INSTRUCTIONS FOR THE TASK: Take the records below and retype them line by line, from the first line through the one containing "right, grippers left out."; stop there.

━━━━━━━━

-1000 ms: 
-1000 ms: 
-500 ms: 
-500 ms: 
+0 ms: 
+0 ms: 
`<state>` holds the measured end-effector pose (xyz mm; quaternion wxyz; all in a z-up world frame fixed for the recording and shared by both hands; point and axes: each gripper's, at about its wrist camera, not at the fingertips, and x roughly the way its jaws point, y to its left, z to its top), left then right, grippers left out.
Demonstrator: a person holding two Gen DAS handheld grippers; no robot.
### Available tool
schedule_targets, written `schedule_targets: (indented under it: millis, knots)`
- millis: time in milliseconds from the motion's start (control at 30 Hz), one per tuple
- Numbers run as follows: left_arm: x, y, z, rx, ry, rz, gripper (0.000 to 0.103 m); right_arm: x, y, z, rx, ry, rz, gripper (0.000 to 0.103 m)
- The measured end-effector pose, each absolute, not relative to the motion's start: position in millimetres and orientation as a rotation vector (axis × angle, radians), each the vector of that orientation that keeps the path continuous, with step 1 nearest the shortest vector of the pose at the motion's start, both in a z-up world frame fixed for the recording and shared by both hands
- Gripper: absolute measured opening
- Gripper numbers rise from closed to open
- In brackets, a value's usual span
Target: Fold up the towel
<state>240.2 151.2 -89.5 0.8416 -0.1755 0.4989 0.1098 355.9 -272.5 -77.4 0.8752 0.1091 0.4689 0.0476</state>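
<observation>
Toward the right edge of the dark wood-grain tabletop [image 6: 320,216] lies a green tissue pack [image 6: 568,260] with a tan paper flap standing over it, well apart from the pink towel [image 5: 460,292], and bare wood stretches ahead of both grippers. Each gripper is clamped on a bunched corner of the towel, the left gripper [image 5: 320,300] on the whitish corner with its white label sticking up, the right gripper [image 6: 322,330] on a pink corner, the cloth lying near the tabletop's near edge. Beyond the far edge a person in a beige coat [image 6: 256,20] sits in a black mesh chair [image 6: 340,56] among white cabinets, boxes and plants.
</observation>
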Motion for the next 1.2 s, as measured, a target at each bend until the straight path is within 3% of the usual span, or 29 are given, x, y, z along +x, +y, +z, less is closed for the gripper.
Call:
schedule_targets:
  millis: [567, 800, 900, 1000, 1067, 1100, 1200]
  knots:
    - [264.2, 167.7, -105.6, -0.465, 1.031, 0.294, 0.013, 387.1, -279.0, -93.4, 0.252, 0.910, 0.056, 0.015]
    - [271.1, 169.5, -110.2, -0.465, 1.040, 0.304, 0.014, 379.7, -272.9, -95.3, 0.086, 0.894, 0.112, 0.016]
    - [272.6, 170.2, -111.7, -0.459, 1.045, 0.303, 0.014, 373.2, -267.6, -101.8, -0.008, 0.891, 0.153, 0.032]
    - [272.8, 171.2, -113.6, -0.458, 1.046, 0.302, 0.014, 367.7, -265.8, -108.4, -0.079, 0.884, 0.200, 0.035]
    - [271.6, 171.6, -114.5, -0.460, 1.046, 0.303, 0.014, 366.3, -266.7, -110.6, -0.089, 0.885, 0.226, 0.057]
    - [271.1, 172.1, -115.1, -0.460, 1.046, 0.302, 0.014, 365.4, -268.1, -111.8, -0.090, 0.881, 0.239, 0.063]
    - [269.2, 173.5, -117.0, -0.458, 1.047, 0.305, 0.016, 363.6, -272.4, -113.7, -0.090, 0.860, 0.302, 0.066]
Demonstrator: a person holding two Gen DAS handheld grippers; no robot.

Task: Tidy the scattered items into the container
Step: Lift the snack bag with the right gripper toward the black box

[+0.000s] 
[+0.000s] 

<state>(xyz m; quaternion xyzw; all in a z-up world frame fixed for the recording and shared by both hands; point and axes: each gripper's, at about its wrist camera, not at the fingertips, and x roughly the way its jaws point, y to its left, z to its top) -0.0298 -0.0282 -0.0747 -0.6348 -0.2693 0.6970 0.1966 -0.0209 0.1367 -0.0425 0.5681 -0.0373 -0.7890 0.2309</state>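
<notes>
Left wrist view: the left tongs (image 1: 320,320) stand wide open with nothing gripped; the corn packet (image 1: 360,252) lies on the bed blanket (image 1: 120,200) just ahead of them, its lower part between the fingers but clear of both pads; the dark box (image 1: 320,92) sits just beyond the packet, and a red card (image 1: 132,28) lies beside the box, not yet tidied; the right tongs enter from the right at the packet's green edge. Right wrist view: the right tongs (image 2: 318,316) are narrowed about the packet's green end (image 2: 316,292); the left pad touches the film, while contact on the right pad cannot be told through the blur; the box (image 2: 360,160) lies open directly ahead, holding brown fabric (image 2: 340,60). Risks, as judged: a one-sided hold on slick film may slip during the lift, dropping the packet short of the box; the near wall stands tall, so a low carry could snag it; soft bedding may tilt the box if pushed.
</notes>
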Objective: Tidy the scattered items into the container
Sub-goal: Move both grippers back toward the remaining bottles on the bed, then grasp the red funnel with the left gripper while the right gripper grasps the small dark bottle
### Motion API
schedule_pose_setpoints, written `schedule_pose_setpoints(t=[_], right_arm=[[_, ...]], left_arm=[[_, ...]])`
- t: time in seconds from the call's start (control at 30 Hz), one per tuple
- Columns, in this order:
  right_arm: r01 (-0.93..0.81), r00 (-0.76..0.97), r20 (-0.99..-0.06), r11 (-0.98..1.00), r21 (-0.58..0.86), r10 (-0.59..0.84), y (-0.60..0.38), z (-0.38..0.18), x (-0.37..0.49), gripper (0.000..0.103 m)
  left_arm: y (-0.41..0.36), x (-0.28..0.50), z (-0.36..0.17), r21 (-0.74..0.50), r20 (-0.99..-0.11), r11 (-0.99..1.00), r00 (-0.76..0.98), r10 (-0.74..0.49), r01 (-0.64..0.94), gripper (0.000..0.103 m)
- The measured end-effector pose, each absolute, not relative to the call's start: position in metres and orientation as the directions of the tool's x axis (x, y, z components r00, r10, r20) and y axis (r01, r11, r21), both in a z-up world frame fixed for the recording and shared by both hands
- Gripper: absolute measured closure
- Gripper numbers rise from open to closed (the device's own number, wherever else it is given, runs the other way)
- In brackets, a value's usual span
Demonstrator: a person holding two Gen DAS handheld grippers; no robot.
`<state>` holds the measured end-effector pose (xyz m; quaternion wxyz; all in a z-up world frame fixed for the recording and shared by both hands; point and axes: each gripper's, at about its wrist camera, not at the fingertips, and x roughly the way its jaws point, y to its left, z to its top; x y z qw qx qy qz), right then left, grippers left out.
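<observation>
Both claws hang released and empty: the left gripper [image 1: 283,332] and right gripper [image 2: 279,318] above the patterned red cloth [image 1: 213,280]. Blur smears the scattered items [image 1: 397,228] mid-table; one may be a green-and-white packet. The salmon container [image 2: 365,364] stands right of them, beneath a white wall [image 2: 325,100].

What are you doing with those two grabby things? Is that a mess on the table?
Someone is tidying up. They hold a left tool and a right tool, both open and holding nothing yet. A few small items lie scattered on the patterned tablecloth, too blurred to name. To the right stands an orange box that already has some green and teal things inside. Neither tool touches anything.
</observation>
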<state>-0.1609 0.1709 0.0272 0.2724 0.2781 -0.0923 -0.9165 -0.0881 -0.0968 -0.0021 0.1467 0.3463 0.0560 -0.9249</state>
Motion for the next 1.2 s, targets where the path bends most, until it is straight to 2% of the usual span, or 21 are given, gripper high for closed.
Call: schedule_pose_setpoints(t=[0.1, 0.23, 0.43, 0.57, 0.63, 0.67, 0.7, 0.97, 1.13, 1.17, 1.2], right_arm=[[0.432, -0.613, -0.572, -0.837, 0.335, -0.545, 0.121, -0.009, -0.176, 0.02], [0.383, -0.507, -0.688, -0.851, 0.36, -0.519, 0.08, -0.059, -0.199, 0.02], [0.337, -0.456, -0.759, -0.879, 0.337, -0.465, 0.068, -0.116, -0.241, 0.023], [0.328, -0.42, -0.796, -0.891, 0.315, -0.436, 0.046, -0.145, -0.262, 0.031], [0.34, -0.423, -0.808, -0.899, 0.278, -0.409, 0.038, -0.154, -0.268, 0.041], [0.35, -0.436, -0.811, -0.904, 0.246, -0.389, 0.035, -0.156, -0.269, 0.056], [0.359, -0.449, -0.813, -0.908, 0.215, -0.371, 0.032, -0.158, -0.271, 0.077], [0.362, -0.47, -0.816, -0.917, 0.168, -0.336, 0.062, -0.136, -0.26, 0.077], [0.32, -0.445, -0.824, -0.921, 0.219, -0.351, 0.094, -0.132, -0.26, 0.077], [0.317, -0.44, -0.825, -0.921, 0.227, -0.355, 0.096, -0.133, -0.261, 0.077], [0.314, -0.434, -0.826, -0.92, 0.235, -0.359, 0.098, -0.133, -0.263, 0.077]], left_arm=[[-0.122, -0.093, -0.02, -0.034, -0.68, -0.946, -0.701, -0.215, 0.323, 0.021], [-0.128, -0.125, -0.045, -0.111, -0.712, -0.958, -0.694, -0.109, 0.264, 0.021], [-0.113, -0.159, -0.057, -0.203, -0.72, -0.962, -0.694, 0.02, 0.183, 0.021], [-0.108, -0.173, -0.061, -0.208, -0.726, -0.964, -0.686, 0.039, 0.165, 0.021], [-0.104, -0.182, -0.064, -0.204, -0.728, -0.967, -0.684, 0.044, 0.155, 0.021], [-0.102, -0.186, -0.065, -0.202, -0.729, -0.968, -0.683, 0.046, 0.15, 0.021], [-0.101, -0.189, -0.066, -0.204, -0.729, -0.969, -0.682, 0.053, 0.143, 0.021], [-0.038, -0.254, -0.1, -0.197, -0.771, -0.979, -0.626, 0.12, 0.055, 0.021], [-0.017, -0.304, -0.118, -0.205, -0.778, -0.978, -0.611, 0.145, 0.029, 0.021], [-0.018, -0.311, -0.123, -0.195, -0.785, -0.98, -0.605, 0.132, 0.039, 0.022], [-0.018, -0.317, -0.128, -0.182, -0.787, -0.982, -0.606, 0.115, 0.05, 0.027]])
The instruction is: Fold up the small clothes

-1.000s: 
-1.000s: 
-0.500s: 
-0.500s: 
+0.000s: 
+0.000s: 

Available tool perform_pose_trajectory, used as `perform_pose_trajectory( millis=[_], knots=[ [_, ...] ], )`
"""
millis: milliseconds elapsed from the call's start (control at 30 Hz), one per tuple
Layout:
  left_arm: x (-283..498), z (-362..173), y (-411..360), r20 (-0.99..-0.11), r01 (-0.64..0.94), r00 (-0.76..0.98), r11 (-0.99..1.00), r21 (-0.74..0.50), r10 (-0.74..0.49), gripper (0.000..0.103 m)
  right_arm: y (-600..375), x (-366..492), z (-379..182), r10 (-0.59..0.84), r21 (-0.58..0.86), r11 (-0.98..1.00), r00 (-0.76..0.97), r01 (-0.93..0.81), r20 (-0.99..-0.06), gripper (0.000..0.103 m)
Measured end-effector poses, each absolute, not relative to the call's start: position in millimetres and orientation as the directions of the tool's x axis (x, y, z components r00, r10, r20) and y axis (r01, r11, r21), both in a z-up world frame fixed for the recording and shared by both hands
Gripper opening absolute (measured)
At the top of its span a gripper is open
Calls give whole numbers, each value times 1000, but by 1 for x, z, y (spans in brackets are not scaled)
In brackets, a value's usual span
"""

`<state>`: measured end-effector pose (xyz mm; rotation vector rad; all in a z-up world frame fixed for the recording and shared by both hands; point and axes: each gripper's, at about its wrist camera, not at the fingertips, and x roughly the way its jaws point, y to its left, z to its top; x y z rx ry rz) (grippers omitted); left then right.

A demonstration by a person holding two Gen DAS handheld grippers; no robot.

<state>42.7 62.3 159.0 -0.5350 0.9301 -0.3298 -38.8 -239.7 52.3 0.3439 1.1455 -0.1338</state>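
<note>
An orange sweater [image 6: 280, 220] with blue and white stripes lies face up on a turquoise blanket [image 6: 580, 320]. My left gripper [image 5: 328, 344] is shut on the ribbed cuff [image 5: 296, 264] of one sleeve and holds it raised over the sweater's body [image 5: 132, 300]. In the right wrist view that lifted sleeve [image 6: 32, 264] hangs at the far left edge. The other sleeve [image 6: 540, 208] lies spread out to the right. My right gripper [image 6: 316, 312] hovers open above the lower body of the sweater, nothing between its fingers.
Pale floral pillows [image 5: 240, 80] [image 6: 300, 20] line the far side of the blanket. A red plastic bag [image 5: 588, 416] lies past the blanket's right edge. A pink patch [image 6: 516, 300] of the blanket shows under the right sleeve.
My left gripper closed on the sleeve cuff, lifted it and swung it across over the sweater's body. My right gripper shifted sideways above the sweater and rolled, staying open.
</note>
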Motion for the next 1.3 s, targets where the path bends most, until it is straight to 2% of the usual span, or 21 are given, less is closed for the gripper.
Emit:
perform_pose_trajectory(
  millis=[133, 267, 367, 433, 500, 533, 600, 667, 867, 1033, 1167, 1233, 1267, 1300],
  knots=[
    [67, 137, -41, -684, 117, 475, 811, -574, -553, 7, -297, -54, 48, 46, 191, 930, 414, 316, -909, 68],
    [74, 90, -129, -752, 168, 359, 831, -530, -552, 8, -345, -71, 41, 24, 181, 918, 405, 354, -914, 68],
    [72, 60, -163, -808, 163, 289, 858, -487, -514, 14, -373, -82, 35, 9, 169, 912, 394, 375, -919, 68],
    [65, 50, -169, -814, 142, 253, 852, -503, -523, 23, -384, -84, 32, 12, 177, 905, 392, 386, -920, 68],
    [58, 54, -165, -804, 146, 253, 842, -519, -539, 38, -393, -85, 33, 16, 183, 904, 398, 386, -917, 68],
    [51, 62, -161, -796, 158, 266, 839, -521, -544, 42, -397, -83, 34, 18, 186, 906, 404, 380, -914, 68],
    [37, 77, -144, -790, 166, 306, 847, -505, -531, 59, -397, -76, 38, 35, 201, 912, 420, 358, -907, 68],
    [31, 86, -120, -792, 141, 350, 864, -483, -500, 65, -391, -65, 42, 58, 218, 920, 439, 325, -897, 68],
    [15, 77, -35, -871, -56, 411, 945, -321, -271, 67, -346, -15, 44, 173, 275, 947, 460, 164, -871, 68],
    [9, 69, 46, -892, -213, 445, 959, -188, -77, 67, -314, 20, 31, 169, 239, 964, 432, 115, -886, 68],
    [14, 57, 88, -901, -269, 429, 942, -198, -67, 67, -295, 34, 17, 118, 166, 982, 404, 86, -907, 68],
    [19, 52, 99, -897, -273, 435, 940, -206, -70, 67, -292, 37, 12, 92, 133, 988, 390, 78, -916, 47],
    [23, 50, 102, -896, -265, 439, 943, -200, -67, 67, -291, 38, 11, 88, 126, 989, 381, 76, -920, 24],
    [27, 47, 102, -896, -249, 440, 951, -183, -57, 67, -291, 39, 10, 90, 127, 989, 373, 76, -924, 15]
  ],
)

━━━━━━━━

ANSWER:
-1000 ms: 
-1000 ms: 
-500 ms: 
-500 ms: 
+0 ms: 
+0 ms: 
`<state>` holds the measured end-effector pose (xyz mm; quaternion wxyz; all in a z-up world frame fixed for the recording and shared by both hands; point and axes: each gripper's, at about its wrist camera, not at the fingertips, and x roughly the way its jaws point, y to its left, z to its top), left then right, grippers left out.

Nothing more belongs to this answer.